• INSTRUCTIONS TO FOLLOW: As you work through the listing, transcribe every line exactly as it reads.

○ ○ ○ ○ ○ ○ ○

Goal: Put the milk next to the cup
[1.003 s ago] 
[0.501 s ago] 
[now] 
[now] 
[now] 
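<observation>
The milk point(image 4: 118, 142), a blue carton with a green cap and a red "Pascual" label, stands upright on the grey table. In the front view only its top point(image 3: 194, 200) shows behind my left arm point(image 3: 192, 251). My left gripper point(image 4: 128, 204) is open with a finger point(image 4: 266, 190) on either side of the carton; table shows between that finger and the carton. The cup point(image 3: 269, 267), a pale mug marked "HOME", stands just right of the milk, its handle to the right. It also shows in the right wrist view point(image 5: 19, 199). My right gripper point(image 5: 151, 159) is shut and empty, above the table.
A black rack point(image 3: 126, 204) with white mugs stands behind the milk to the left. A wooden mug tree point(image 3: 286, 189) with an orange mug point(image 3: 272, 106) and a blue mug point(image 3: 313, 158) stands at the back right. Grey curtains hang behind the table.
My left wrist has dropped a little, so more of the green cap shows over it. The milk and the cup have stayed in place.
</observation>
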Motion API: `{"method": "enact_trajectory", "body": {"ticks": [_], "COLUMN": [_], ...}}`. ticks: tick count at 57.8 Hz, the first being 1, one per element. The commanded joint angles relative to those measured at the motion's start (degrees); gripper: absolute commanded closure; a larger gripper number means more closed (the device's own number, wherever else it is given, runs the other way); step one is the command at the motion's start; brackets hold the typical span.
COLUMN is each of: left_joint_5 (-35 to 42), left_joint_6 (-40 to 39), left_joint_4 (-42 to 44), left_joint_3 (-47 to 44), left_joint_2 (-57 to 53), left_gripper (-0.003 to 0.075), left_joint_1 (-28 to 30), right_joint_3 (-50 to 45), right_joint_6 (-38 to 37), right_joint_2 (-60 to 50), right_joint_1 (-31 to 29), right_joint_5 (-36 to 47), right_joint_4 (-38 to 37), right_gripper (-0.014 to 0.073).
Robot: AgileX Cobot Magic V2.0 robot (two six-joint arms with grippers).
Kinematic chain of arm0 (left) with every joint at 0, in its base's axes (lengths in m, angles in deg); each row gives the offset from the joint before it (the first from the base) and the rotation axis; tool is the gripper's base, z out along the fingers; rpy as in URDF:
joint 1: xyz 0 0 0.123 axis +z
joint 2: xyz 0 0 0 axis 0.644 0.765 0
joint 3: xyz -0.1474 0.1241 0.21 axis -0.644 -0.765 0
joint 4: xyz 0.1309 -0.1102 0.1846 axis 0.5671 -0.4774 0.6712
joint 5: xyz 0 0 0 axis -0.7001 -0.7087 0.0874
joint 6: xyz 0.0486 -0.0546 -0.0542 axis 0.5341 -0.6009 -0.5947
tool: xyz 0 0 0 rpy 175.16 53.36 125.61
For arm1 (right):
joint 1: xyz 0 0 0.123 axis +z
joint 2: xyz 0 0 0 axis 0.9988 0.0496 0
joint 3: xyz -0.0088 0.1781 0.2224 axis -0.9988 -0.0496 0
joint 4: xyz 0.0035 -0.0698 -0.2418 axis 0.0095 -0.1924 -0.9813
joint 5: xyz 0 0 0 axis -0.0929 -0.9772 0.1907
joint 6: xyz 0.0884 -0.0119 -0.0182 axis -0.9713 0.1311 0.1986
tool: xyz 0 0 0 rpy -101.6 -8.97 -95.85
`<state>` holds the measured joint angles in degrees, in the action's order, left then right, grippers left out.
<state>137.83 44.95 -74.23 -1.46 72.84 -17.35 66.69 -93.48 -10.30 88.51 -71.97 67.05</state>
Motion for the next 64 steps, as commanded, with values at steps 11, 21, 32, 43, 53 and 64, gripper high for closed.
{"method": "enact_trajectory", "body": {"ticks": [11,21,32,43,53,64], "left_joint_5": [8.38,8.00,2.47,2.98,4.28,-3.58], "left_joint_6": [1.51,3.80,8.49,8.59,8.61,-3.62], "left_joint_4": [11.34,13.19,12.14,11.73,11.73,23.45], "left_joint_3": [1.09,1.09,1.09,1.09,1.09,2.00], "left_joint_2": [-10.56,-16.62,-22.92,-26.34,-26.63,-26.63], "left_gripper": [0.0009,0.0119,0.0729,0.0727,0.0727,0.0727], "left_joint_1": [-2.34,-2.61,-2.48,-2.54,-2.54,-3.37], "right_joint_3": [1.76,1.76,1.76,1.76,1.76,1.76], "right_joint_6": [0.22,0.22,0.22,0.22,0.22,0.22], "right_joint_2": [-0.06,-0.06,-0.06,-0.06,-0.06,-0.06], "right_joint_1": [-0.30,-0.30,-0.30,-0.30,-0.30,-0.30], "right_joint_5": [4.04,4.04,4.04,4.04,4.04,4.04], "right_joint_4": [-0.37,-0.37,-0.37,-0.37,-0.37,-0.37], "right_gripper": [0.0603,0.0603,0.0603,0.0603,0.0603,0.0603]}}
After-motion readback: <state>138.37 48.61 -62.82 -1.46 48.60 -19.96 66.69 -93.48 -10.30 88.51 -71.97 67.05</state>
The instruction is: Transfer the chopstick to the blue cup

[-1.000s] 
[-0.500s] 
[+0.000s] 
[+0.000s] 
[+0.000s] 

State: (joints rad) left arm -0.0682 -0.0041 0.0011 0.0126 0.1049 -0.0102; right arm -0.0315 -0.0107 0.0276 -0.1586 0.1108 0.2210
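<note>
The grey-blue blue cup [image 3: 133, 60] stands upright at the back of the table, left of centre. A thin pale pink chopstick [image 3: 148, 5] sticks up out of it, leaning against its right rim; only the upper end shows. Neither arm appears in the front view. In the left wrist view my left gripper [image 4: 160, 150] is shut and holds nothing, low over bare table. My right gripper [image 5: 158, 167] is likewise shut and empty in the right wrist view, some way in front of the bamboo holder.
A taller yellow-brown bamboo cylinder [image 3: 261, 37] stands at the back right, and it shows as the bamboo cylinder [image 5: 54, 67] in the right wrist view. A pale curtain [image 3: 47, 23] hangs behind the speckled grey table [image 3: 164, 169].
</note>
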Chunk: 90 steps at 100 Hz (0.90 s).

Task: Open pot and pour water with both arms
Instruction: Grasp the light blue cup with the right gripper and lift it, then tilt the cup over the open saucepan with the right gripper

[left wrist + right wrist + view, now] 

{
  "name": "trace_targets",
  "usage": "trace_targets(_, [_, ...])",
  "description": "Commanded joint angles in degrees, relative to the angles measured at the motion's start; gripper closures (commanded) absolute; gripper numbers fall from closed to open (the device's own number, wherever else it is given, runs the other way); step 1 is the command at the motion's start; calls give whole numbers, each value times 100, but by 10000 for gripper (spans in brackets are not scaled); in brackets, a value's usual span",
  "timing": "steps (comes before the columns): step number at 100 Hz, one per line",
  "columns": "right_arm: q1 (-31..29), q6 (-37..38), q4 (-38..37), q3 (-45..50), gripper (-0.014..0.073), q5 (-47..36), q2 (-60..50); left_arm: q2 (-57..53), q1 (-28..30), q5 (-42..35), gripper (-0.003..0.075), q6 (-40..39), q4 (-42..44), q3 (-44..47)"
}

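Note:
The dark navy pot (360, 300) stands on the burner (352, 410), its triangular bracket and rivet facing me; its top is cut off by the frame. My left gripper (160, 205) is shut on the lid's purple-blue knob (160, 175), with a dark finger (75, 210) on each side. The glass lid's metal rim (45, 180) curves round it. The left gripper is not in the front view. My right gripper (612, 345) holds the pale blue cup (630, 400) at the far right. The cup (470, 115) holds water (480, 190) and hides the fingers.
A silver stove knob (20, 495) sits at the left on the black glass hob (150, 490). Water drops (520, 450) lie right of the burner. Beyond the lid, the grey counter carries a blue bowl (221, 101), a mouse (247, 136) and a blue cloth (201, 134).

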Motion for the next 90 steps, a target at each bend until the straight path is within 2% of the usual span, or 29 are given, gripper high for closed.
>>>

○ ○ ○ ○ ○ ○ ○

• THE ANSWER:
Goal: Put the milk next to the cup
[1.003 s ago] 
[0.501 s ago] 
[now] 
[now] 
[now] 
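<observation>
The milk point(image 4: 118, 142), a blue carton with a green cap and a red "Pascual" label, stands upright on the grey table. In the front view only its top point(image 3: 194, 200) shows behind my left arm point(image 3: 192, 251). My left gripper point(image 4: 128, 204) is open with a finger point(image 4: 266, 190) on either side of the carton; table shows between that finger and the carton. The cup point(image 3: 269, 267), a pale mug marked "HOME", stands just right of the milk, its handle to the right. It also shows in the right wrist view point(image 5: 19, 199). My right gripper point(image 5: 151, 159) is shut and empty, above the table.
A black rack point(image 3: 126, 204) with white mugs stands behind the milk to the left. A wooden mug tree point(image 3: 286, 189) with an orange mug point(image 3: 272, 106) and a blue mug point(image 3: 313, 158) stands at the back right. Grey curtains hang behind the table.
My left wrist has dropped a little, so more of the green cap shows over it. The milk and the cup have stayed in place.
</observation>
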Motion API: `{"method": "enact_trajectory", "body": {"ticks": [_], "COLUMN": [_], ...}}`. ticks: tick count at 57.8 Hz, the first being 1, one per element. The commanded joint angles relative to those measured at the motion's start (degrees); gripper: absolute commanded closure; a larger gripper number means more closed (the device's own number, wherever else it is given, runs the other way); step one is the command at the motion's start; brackets hold the typical span.
COLUMN is each of: left_joint_5 (-35 to 42), left_joint_6 (-40 to 39), left_joint_4 (-42 to 44), left_joint_3 (-47 to 44), left_joint_2 (-57 to 53), left_gripper (-0.003 to 0.075), left_joint_1 (-28 to 30), right_joint_3 (-50 to 45), right_joint_6 (-38 to 37), right_joint_2 (-60 to 50), right_joint_1 (-31 to 29), right_joint_5 (-36 to 47), right_joint_4 (-38 to 37), right_gripper (-0.014 to 0.073).
Robot: AgileX Cobot Magic V2.0 robot (two six-joint arms with grippers).
Kinematic chain of arm0 (left) with every joint at 0, in its base's axes (lengths in m, angles in deg); each row gives the offset from the joint before it (the first from the base) and the rotation axis; tool is the gripper's base, z out along the fingers; rpy as in URDF:
joint 1: xyz 0 0 0.123 axis +z
joint 2: xyz 0 0 0 axis 0.644 0.765 0
joint 3: xyz -0.1474 0.1241 0.21 axis -0.644 -0.765 0
joint 4: xyz 0.1309 -0.1102 0.1846 axis 0.5671 -0.4774 0.6712
joint 5: xyz 0 0 0 axis -0.7001 -0.7087 0.0874
joint 6: xyz 0.0486 -0.0546 -0.0542 axis 0.5341 -0.6009 -0.5947
tool: xyz 0 0 0 rpy 175.16 53.36 125.61
For arm1 (right):
joint 1: xyz 0 0 0.123 axis +z
joint 2: xyz 0 0 0 axis 0.9988 0.0496 0
joint 3: xyz -0.0088 0.1781 0.2224 axis -0.9988 -0.0496 0
joint 4: xyz 0.0035 -0.0698 -0.2418 axis 0.0095 -0.1924 -0.9813
joint 5: xyz 0 0 0 axis -0.0929 -0.9772 0.1907
joint 6: xyz 0.0884 -0.0119 -0.0182 axis -0.9713 0.1311 0.1986
tool: xyz 0 0 0 rpy -101.6 -8.97 -95.85
`<state>` holds the measured joint angles in degrees, in the action's order, left then right, grippers left out.
<state>137.83 44.95 -74.23 -1.46 72.84 -17.35 66.69 -93.48 -10.30 88.51 -71.97 67.05</state>
Motion for the next 64 steps, as commanded, with values at steps 11, 21, 32, 43, 53 and 64, gripper high for closed.
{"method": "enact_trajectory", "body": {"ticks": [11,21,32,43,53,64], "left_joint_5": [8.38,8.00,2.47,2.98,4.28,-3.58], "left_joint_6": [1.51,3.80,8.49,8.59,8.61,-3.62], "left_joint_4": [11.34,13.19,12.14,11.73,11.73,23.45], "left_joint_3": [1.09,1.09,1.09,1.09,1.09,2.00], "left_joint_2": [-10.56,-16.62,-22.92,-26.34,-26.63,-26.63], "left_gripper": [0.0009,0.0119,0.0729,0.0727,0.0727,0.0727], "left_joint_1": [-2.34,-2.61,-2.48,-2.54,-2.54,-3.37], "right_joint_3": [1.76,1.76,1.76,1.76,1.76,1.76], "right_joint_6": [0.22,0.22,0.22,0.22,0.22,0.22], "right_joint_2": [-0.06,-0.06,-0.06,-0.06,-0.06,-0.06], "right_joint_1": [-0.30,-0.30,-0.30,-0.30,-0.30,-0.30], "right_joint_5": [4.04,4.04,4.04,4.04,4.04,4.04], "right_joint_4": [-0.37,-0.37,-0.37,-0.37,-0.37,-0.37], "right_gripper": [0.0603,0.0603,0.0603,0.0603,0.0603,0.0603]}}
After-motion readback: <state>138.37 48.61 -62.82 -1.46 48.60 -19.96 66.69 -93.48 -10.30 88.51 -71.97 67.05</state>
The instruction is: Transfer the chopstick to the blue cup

[-1.000s] 
[-0.500s] 
[+0.000s] 
[+0.000s] 
[+0.000s] 

State: (joints rad) left arm -0.0682 -0.0041 0.0011 0.0126 0.1049 -0.0102; right arm -0.0315 -0.0107 0.0276 -0.1586 0.1108 0.2210
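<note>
The grey-blue blue cup [image 3: 133, 60] stands upright at the back of the table, left of centre. A thin pale pink chopstick [image 3: 148, 5] sticks up out of it, leaning against its right rim; only the upper end shows. Neither arm appears in the front view. In the left wrist view my left gripper [image 4: 160, 150] is shut and holds nothing, low over bare table. My right gripper [image 5: 158, 167] is likewise shut and empty in the right wrist view, some way in front of the bamboo holder.
A taller yellow-brown bamboo cylinder [image 3: 261, 37] stands at the back right, and it shows as the bamboo cylinder [image 5: 54, 67] in the right wrist view. A pale curtain [image 3: 47, 23] hangs behind the speckled grey table [image 3: 164, 169].
</note>
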Chunk: 90 steps at 100 Hz (0.90 s).

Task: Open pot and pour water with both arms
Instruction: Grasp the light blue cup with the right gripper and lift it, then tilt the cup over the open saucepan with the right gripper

[left wrist + right wrist + view, now] 

{
  "name": "trace_targets",
  "usage": "trace_targets(_, [_, ...])",
  "description": "Commanded joint angles in degrees, relative to the angles measured at the motion's start; gripper closures (commanded) absolute; gripper numbers fall from closed to open (the device's own number, wherever else it is given, runs the other way); step 1 is the command at the motion's start; calls give whole numbers, each value times 100, but by 10000 for gripper (spans in brackets are not scaled); in brackets, a value's usual span",
  "timing": "steps (comes before the columns): step number at 100 Hz, one per line",
  "columns": "right_arm: q1 (-31..29), q6 (-37..38), q4 (-38..37), q3 (-45..50), gripper (-0.014..0.073), q5 (-47..36), q2 (-60..50); left_arm: q2 (-57..53), q1 (-28..30), q5 (-42..35), gripper (-0.003..0.075), q6 (-40..39), q4 (-42..44), q3 (-44..47)"
}

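Note:
The dark navy pot (360, 300) stands on the burner (352, 410), its triangular bracket and rivet facing me; its top is cut off by the frame. My left gripper (160, 205) is shut on the lid's purple-blue knob (160, 175), with a dark finger (75, 210) on each side. The glass lid's metal rim (45, 180) curves round it. The left gripper is not in the front view. My right gripper (612, 345) holds the pale blue cup (630, 400) at the far right. The cup (470, 115) holds water (480, 190) and hides the fingers.
A silver stove knob (20, 495) sits at the left on the black glass hob (150, 490). Water drops (520, 450) lie right of the burner. Beyond the lid, the grey counter carries a blue bowl (221, 101), a mouse (247, 136) and a blue cloth (201, 134).
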
Motion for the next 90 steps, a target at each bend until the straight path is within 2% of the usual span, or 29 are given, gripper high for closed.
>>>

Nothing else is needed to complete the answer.